Re: [RFC v4 02/25] um lkl: architecture skeleton for Linux kernel library

Hajime Tazaki <thehajime@xxxxxxxxx> · Thu, 02 Apr 2020 15:44:44 +0900

Hello,

# dropped an address from Cc as it's not reachable.

On Wed, 01 Apr 2020 05:16:58 +0900,
Johannes Berg wrote:

> > > For the step 1, we put LKL as one of UMMODE in order to make less effort to
> > > integrate (make ARCH=um UMMODE=library).  The modification to existing UML
> > > code is trying to be minimized.
> 
> > The current step (1 in the milestone) tries to cover this goal:
> > splitting ARCH=um into UMMODE_KERNEL and UMMODE_LIB.
> 
> So maybe we're doing this backwards?
> 
> I mean ... you're trying to minimize the UML code changes, while I'm
> sort of arguing for maximizing them, to achieve a cleaner split.

I see the point.

> In a sense, I think if this is to happen, then we're in it for the long
> haul. Meaning that we don't actually need all of this working
> immediately.
> 
> So I think conceptually we should answer the questions that I raised
> below first (basically a kind of "can it be done?" question), and then
> work towards that goal? IMHO.

okay, agree.

> > > > 1) We give up, and get ARCH=lkl, sharing just (some of) the drivers
> > > >    while moving them into the right drivers/somewhere/ place. Even that
> > > >    looks somewhat awkward looking at the later patches in this set, but
> > > >    seems like that at *least* should be done.
> > > 
> > > Yeah, this would be a goal.
> > > UML and LKL are quite different but they should share at least their userspace
> > > drivers.
> > > I also don't mind if we don't share every driver at the beginning but
> > > it should be
> > > a feasible goal for the future.
> > 
> > Sharing drivers code is also included in this patchset, step 2 in the
> > milestone.
> > 
> > I was thinking that implementing os_*() functions with lkl_host_ops
> > would be the further goal (e.g., step 3 or 4).
> 
> Personally, I think this is backwards. That step is the actually
> *interesting* part, because if this turns out not to be possible, then
> we should pick option (1) instead of trying to do option (2), failing,
> and leaving the code a mess (at least personally I think that after this
> patchset, the code is kinda a mess with all the ifdefs, duplication,
> etc.) Yes, I know you're in this for the long haul, but still - it'd be
> a shame to have to do that.
> 
> So in a sense, I myself would actually prefer to have an LKL _without_
> drivers, but integrated well with UML, over the one that you have now.
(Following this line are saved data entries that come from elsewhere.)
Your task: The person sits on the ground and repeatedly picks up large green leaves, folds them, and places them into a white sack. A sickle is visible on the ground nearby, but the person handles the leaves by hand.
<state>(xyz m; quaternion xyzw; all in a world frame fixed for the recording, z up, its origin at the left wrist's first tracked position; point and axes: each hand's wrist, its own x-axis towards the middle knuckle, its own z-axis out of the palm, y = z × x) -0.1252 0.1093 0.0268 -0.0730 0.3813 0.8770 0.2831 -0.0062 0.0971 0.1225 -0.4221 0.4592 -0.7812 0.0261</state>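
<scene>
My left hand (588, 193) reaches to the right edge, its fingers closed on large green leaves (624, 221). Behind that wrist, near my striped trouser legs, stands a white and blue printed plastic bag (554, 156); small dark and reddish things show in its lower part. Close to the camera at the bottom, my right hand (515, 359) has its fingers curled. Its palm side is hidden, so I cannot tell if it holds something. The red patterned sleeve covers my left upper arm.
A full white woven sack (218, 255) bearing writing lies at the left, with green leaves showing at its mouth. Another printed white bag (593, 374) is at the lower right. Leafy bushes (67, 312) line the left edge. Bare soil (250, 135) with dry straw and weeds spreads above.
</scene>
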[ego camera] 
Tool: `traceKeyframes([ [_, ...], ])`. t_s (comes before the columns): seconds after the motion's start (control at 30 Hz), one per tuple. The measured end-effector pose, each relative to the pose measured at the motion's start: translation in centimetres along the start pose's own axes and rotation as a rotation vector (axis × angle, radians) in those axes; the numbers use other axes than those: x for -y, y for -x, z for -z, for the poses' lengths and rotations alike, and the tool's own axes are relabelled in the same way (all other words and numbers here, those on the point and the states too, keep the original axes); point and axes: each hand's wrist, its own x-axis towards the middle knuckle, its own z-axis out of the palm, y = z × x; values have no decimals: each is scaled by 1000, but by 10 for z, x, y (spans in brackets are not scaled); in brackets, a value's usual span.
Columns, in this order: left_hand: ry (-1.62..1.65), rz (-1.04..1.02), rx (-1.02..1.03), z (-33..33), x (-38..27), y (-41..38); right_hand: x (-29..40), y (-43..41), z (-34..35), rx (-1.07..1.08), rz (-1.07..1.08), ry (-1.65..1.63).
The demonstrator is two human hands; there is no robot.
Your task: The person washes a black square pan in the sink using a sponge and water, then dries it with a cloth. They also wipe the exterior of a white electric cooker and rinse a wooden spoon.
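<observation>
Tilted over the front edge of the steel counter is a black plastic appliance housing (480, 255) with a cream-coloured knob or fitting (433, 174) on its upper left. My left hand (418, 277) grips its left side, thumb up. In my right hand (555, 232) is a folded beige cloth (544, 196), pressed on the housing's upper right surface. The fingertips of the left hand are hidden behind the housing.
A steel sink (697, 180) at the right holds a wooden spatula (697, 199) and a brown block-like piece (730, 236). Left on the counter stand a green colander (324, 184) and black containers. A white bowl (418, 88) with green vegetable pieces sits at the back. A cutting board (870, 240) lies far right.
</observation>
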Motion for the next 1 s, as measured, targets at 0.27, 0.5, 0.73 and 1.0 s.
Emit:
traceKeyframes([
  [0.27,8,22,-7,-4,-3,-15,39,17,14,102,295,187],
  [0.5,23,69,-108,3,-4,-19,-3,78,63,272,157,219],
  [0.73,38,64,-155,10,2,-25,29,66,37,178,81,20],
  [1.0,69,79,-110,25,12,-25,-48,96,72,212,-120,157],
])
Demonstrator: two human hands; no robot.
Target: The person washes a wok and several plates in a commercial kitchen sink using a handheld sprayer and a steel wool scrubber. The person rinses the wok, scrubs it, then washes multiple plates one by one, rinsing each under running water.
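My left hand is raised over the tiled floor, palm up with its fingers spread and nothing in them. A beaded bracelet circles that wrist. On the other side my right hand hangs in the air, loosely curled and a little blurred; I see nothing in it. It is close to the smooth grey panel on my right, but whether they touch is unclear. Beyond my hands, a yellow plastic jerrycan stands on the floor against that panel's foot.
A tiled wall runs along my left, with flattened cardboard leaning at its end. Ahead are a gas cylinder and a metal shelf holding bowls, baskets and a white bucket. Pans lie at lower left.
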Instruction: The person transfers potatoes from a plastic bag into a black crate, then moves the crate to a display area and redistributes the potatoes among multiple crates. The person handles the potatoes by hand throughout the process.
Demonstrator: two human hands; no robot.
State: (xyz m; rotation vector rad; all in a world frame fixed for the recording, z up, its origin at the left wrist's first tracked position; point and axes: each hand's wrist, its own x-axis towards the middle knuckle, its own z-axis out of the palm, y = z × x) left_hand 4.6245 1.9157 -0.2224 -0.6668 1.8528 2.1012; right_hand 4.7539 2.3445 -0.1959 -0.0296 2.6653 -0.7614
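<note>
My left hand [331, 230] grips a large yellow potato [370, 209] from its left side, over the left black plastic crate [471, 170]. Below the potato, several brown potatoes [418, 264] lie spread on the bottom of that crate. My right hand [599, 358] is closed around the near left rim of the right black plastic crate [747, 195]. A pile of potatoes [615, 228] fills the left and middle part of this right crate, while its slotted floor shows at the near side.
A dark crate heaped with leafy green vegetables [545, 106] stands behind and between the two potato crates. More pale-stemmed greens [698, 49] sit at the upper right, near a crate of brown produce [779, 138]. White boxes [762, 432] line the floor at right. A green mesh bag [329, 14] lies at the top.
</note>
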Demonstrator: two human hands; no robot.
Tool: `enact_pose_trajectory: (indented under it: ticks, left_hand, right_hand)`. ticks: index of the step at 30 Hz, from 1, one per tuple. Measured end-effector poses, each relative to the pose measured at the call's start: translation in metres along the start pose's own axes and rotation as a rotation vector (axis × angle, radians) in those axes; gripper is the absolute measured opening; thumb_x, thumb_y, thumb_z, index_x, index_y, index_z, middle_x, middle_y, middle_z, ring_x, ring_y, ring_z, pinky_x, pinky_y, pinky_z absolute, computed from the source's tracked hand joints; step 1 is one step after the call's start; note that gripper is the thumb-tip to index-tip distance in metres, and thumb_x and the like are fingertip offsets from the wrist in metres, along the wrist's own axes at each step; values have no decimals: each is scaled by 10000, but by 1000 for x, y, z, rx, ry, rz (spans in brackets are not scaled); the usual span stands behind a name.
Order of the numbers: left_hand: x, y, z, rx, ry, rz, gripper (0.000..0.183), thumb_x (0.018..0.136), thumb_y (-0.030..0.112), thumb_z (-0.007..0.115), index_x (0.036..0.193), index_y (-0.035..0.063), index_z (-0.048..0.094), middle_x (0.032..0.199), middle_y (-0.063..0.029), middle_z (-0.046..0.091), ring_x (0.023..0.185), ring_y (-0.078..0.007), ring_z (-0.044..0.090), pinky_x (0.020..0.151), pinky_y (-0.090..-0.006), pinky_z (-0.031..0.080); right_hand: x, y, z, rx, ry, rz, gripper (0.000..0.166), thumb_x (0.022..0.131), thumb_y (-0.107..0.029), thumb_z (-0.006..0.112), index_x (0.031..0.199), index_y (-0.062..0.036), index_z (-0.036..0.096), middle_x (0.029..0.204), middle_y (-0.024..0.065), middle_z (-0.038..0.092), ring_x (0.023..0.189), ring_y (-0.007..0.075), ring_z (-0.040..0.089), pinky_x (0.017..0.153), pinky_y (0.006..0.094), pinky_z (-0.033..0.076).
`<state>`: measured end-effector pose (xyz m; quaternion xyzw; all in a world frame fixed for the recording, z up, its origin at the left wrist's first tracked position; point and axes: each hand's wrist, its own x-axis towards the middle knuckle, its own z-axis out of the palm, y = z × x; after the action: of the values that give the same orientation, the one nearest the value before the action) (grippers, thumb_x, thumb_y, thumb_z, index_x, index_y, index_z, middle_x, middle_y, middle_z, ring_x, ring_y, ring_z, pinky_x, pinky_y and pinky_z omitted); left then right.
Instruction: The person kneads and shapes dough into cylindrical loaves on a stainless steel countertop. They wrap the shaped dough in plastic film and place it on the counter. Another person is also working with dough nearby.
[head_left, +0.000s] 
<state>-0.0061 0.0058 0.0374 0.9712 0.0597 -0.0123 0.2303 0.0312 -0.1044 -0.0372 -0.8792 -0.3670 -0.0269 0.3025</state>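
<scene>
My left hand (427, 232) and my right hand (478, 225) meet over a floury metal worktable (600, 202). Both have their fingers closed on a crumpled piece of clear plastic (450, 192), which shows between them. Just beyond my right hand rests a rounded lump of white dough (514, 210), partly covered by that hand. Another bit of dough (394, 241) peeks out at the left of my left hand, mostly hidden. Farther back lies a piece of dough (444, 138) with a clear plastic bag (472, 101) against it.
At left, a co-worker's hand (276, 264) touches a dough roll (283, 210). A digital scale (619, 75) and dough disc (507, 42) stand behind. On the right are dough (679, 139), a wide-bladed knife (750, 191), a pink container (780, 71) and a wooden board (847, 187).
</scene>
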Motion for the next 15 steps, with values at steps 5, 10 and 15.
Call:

LKL without drivers might be nothing, but let's see if this will end a
clean, and minimal viable patchset.

> > > > 2) Ideally, instead, we actually unify: LKL grows support for userspace
> > > >    processes using UML infrastructure, the "in-kernel" IRQ mechanisms
> > > >    are unified, UML stuff moves into lkl-ops, and the UML binary
> > > >    basically becomes a user of the LKL library to start everything up.
> > > >    There may be some bits remaining that are just not interesting (e.g.
> > > >    some drivers you don't care about would continue to make direct calls
> > > >    to the user side instead of lkl-ops, and then they're just not
> > > >    compatible with lkl, only with the uml special case of lkl), but then
> > > >    things are clean.
> > > 
> > > A few months ago I though this is doable but now I'm not so sure anymore.
> > 
> > For the part of (2) which Johannes pointed out (I mean the part "UML
> > stuff moves into lkl-ops"), I become to think that implementing os_*()
> > functions using lkl_host_ops would be also interesting if those
> > re-implementation makes the glue code eliminated.
> > 
> > I'll work on that.
> 
> Don't go too fast :-)
> 
> I really think that this only makes sense if we can also share much of
> the other code, e.g. the interrupt processing, thread model, etc. If we
> just share the lkl ops underneath, and then end up implementing two IRQ
> models and all on top of those, IMHO we've won nothing.
> 
> So I (at least) really see it as a choice between these two options:
> 
> 1) add LKL as arch/lkl/ and share the drivers, but not the arch code
> 
> 2) really unify LKL and UML, and have them share the arch code, and make
>    UML a special case of LKL, but not in the sense that it has vastly
>    different arch code (like special interrupt handling, etc.)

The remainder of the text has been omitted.